Evden çıkar çıkmaz yolun karşı tarafındaki Marheineke Platz’da bulunan kapalı pazara girdik. Her ne kadar burası Avrupa’nın pek çok şehrindekiler gibi karmaşık ve kalabalık olmasa da yine de bu tarz yerleri oldum olası sevmişimdir. Çok da büyük olmayan pazardan akşam için meyve ve biraz da kahvaltılık aldık.
Kapalı pazarın arka kapısından çıktığımızda bizi Anadolu Restoran selamladı ama Onur ve Muriel’in tavsiyesi ile bizim tercihimiz, biraz çaprazda kalan Zossener Straße 25 numaradaki Mount Everest Restoranı oldu. Sade bir ortamda Nepal ve Hint mutfağı karışımından oluşan yemekler sunuyorlar. Denediğim sebze çorbası çok süper değildi ama et yemekleri oldukça lezzetliydi. Et yemekleri sipariş edenlere ayrı bir tabakta pişi benzeri ekmek, bir parça salata ve pilav getiriyorlar. Pilav tam uzak doğu usulü olduğu için tatsız, tuzsuz. Et yemekleri soya ile servis ediliyor. Yemekler baharatlı, köri lezzeti ağır basıyor. Ege, masanın genel siparişi dışına çıkarak ördek sipariş etti. Oldukça lezzetli olduğunu söylemeliyim. Et yemekleri 10 € civarında, çorbalar ise 4 €. Bence konum ve ortam açısından baktığımızda fiyatlar da oldukça hesaplı diyebiliriz. Yemekten sonra biraz dolaştık. Yolculuk ve günün tüm yorgunluğu üzerimize çökünce eve gitmek farz oldu. --------------------- Sabah keyifli bir kahvaltıdan sonra günün ilk hedefi olan Alexanderplatz’a doğru yollandık. Berlin’de toplu ulaşım bilet fiyatları Avrupa’daki pek çok şehre nazaran daha pahalı. Merkezde geçerli en ucuz tek kullanımlık biletler 2.60 €. Bunlardan dört tanesini bir arada alırsanız 8.80 € ödüyorsunuz. Aynı biletin 16 yaşından küçükler için olan versiyonu ise 5.60 €. Tüm gün geçerli bilet ise 6,70 €. Hesabımızı yaparak dörtlü versiyondan birer tane aldık.
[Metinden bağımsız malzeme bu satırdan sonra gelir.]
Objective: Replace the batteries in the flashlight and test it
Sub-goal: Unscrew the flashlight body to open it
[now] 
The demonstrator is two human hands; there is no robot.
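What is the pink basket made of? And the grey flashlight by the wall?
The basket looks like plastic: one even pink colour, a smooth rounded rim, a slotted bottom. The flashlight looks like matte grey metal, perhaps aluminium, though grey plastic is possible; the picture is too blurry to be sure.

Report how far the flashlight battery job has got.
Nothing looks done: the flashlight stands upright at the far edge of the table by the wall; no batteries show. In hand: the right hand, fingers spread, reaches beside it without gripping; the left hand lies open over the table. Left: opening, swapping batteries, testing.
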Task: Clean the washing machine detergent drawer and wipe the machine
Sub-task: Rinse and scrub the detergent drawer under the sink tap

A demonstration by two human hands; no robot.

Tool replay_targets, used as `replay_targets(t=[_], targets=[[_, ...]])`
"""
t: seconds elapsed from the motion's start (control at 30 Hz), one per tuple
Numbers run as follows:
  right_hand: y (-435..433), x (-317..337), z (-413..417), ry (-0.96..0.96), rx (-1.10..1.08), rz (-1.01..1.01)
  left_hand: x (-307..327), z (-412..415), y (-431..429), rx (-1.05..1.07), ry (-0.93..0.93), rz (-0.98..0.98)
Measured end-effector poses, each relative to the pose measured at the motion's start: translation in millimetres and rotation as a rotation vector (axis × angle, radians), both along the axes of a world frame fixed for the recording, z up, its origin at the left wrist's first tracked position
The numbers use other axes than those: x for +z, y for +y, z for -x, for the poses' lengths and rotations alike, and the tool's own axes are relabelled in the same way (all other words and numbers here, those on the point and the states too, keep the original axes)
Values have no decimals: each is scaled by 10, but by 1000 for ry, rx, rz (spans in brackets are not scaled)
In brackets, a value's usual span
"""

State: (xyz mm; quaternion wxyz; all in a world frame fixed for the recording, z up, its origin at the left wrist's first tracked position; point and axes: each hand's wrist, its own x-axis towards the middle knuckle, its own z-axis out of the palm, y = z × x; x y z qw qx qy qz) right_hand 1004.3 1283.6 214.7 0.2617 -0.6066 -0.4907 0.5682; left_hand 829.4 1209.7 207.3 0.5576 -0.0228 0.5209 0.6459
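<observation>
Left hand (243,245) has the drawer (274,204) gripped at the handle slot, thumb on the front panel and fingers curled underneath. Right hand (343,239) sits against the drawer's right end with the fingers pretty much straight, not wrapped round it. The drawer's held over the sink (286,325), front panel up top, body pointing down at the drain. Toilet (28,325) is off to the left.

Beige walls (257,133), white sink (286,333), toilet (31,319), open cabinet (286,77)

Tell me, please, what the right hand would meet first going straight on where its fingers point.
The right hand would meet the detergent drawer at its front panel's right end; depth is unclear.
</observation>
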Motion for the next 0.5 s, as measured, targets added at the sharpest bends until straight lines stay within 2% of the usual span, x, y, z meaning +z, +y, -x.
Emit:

Alexanderplatz’da Ege ve dükkanını sırtında taşıyan sosisçi…
Alexanderplatz, Berlin’in en önemli meydanlarından birisi. Şehre gelen tüm turistler en az bir defa geldikleri için her daim kalabalık. Yerel halk tarafından kısaca “Alex” diye adlandırılan meydan ilk planlandığında hayvan pazarı olarak düşünülmüş. Daha sonrasında aynı isimli gar inşa edilince önemi daha da artmış. Havalimanından kalkan otobüsler buraya geliyor, metro ve banliyö hatlarının da en önemli kesişme noktalarından birisi. Meydan, yılın nerdeyse her zamanında bir etkinliğe ev sahipliği yapıyor. Biz oradayken de panayır tarzında bir şeyler vardı. Meydanın bir tarafında insanların doldurduğu kafeler bulunurken diğer tarafında ise Galleria alışveriş merkezi yer alıyor. Kafanızı kaldırdığınızda da sanki sizi takip ediyormuşçasına ünlü tv kulesi Fernsehturm’u görüyorsunuz. Bir zamanlar Doğu Berlin’de yer alan 368 metrelik kule şehrin sembolü olsun diye inşa edilmiş. Daha önceki gelişlerimden birisinde çıkmıştım. Gerçekten nefes kesen bir manzara sizi bekliyor. Meraklısına çıkış ücreti 12,50 €.
Fernsehturm…
Alexanderplatz’a geliş nedenlerimizden birisi de Ege’nin elektronik merakıydı. Her ne hikmetse aynısından Ankara’da da olmasına rağmen Mediamarkt’ı ziyaret etmek istedi. Şehrin en büyük Mediamarkt’larından birisi de yine Berlin’in en popüler alışveriş merkezlerinden olan Alexa’da bulunuyor.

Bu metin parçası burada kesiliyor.